Add large folio mapping establishment support for finish_fault() as a
preparation, to support multi-size THP allocation of anonymous shmem pages
in the following patches.
Keep the same behavior (per-page fault) for non-anon shmem to avoid inflating
the RSS unintentionally, and we can discuss what size of mapping to build
when extending mTHP to control non-anon shmem in the future.
Signed-off-by: Baolin Wang <baolin.wang@linux.alibaba.com>
---
mm/memory.c | 57 +++++++++++++++++++++++++++++++++++++++++++----------
1 file changed, 47 insertions(+), 10 deletions(-)

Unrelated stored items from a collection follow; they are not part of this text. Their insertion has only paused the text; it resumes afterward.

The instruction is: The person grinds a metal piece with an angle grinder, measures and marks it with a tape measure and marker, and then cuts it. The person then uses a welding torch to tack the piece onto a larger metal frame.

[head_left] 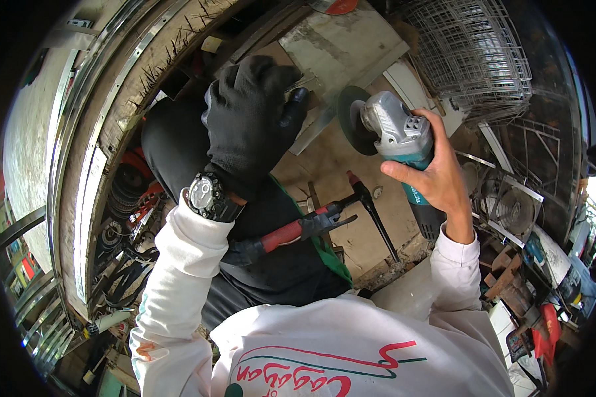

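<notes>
My right hand (437,169) is bare and wrapped round the body of an angle grinder (398,126) with a grey metal head and teal-and-black housing. The grinder's dark disc (355,120) faces left, towards my other hand, and touches nothing that I can see. My left hand (251,109), in a black glove, is raised with its fingers curled and the thumb close to the forefinger. Something thin and pale shows between them, too blurred to name. A black watch (212,196) sits at that wrist. Below lies a red-and-black handled tool (288,233) across my dark-clothed leg.
A grey flat sheet (341,49) lies ahead, with stacked wire mesh (473,53) at the far right. Long metal bars (89,218) run along the left. A round fan-like part (515,208) and jumbled tools stand at right. A dark rod (381,228) reaches the floor.
</notes>
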Available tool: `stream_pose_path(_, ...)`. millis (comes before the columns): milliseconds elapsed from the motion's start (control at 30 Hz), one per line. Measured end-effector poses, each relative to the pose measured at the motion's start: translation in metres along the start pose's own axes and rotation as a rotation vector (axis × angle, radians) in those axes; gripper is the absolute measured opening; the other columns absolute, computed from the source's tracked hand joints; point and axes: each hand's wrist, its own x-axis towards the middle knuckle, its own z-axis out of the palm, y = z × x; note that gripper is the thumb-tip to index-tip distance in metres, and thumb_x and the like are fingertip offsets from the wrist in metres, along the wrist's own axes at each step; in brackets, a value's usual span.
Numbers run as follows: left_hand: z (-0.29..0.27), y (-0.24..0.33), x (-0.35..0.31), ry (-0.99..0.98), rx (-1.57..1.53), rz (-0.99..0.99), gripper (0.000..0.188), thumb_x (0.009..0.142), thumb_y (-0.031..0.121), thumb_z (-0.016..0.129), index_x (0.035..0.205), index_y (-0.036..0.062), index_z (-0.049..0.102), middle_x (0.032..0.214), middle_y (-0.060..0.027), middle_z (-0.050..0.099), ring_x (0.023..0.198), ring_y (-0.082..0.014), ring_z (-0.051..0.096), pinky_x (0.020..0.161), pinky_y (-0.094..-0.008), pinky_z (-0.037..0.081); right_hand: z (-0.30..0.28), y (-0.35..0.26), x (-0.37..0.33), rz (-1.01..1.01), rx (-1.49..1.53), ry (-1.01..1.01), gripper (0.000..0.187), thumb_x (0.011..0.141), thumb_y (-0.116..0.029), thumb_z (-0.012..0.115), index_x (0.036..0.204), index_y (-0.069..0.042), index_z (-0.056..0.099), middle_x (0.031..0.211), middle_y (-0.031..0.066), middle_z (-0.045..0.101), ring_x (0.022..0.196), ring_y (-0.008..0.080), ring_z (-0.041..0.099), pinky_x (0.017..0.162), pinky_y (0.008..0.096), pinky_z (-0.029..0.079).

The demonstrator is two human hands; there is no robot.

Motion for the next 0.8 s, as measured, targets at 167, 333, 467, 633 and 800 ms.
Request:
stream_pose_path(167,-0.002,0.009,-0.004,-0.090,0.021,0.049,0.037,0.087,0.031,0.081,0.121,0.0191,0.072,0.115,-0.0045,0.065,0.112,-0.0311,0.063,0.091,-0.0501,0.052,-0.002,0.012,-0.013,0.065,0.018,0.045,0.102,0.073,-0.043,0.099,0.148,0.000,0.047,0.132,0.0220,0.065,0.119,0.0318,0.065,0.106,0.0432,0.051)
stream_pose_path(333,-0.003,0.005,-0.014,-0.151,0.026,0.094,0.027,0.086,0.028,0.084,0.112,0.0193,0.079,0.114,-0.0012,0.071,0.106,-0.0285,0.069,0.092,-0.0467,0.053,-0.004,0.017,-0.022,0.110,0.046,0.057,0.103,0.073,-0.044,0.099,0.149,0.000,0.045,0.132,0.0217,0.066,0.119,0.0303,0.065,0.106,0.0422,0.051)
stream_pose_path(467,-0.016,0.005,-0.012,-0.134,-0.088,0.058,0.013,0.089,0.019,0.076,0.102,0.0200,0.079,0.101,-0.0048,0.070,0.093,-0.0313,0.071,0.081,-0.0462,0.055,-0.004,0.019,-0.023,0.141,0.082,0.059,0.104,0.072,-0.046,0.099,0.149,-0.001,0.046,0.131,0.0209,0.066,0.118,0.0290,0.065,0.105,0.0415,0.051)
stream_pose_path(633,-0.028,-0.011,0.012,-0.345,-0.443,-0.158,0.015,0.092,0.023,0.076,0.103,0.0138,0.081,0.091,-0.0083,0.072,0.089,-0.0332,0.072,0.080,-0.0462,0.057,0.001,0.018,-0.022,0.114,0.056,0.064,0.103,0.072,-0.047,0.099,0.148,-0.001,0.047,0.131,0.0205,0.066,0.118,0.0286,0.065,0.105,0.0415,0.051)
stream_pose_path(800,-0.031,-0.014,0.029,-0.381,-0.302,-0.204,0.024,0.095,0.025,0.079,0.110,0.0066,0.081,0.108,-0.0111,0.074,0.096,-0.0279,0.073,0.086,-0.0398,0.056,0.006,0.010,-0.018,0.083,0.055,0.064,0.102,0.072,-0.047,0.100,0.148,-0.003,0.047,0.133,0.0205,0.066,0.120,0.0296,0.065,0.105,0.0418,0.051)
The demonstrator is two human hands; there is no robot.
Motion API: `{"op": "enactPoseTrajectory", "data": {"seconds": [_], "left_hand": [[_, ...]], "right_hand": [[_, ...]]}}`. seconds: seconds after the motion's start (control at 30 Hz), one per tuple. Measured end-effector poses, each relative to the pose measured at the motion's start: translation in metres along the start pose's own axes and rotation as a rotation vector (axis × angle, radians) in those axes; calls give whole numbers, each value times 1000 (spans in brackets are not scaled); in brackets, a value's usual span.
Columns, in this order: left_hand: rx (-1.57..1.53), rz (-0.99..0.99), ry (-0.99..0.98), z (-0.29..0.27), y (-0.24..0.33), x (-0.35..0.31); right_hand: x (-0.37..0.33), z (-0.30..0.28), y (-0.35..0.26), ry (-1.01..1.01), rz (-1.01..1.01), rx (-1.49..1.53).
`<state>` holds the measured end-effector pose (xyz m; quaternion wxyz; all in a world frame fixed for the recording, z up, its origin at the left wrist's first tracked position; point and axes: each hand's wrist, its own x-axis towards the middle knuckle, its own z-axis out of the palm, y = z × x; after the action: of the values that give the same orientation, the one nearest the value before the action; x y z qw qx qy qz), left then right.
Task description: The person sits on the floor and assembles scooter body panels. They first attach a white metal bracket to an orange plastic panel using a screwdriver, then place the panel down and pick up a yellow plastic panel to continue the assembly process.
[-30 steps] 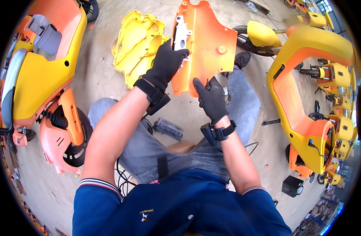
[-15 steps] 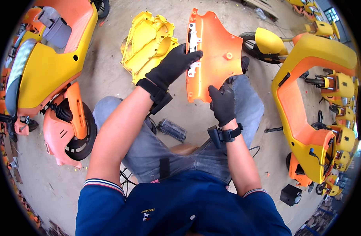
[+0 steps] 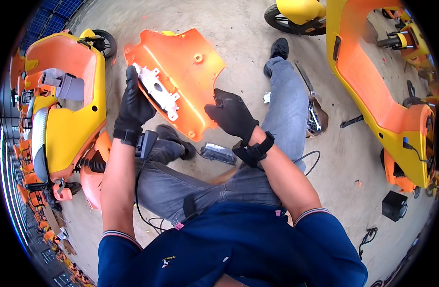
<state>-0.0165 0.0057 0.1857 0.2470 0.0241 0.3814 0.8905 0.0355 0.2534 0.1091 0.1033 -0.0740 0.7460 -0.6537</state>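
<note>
Over my lap I hold up an orange scooter body panel (image 3: 183,79), tilted, its inner side facing me. Along its left edge sits a white fitting (image 3: 157,90) with small tabs and a dark oval in the middle. My left hand (image 3: 135,107), in a black glove, is closed on the edge beside this fitting, thumb upward. At the opposite edge, my gloved right hand (image 3: 233,114) is closed with its fingers curled at the panel's rim. A bit of yellow cover (image 3: 169,33) peeks out behind the panel's top.
Yellow and orange scooter bodies stand at the left (image 3: 66,126) and right (image 3: 368,91). Between my legs lies a dark clear-faced box (image 3: 218,153). A tray of tools (image 3: 316,117) lies beyond my right leg. A black box (image 3: 394,205) rests at lower right.
The orange panel has moved left and turned, so the white fitting now slants. Both hands moved with it, and my view has shifted. The panel now mostly hides the yellow cover.
</note>
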Motion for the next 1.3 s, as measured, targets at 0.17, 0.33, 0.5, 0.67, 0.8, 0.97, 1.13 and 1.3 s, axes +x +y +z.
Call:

diff --git a/mm/memory.c b/mm/memory.c
index eef4e482c0c2..1f7be4c6aac4 100644
--- a/mm/memory.c
+++ b/mm/memory.c
@@ -4831,9 +4831,12 @@ vm_fault_t finish_fault(struct vm_fault *vmf)
{
struct vm_area_struct *vma = vmf->vma;
struct page *page;
+ struct folio *folio;
vm_fault_t ret;
bool is_cow = (vmf->flags & FAULT_FLAG_WRITE) &&
!(vma->vm_flags & VM_SHARED);
+ int type, nr_pages, i;
+ unsigned long addr = vmf->address;
/* Did we COW the page? */
if (is_cow)
@@ -4864,24 +4867,58 @@ vm_fault_t finish_fault(struct vm_fault *vmf)
return VM_FAULT_OOM;
}
+ folio = page_folio(page);
+ nr_pages = folio_nr_pages(folio);
+
+ /*
+ * Using per-page fault to maintain the uffd semantics, and same
+ * approach also applies to non-anonymous-shmem faults to avoid
+ * inflating the RSS of the process.
+ */
+ if (!vma_is_anon_shmem(vma) || unlikely(userfaultfd_armed(vma))) {
+ nr_pages = 1;
+ } else if (nr_pages > 1) {
+ pgoff_t idx = folio_page_idx(folio, page);
+ /* The page offset of vmf->address within the VMA. */
+ pgoff_t vma_off = vmf->pgoff - vmf->vma->vm_pgoff;
+
+ /*
+ * Fallback to per-page fault in case the folio size in page
+ * cache beyond the VMA limits.
+ */
+ if (unlikely(vma_off < idx ||
+ vma_off + (nr_pages - idx) > vma_pages(vma))) {
+ nr_pages = 1;
+ } else {
+ /* Now we can set mappings for the whole large folio. */
+ addr = vmf->address - idx * PAGE_SIZE;
+ page = &folio->page;
+ }
+ }
+
vmf->pte = pte_offset_map_lock(vma->vm_mm, vmf->pmd,
- vmf->address, &vmf->ptl);
+ addr, &vmf->ptl);
if (!vmf->pte)
return VM_FAULT_NOPAGE;
/* Re-check under ptl */
- if (likely(!vmf_pte_changed(vmf))) {
- struct folio *folio = page_folio(page);
- int type = is_cow ? MM_ANONPAGES : mm_counter_file(folio);
-
- set_pte_range(vmf, folio, page, 1, vmf->address);
- add_mm_counter(vma->vm_mm, type, 1);
- ret = 0;
- } else {
- update_mmu_tlb(vma, vmf->address, vmf->pte);
+ if (nr_pages == 1 && unlikely(vmf_pte_changed(vmf))) {
+ update_mmu_tlb(vma, addr, vmf->pte);
+ ret = VM_FAULT_NOPAGE;
+ goto unlock;
+ } else if (nr_pages > 1 && !pte_range_none(vmf->pte, nr_pages)) {
+ update_mmu_tlb_range(vma, addr, vmf->pte, nr_pages);
ret = VM_FAULT_NOPAGE;
+ goto unlock;
}
+ folio_ref_add(folio, nr_pages - 1);
+ set_pte_range(vmf, folio, page, nr_pages, addr);
+ type = is_cow ? MM_ANONPAGES : mm_counter_file(folio);
+ add_mm_counter(vma->vm_mm, type, nr_pages);
+ ret = 0;
+
+unlock:
pte_unmap_unlock(vmf->pte, vmf->ptl);
return ret;
}
--
2.39.3
Hi Baolin,
kernel test robot noticed the following build warnings:
[auto build test WARNING on akpm-mm/mm-everything]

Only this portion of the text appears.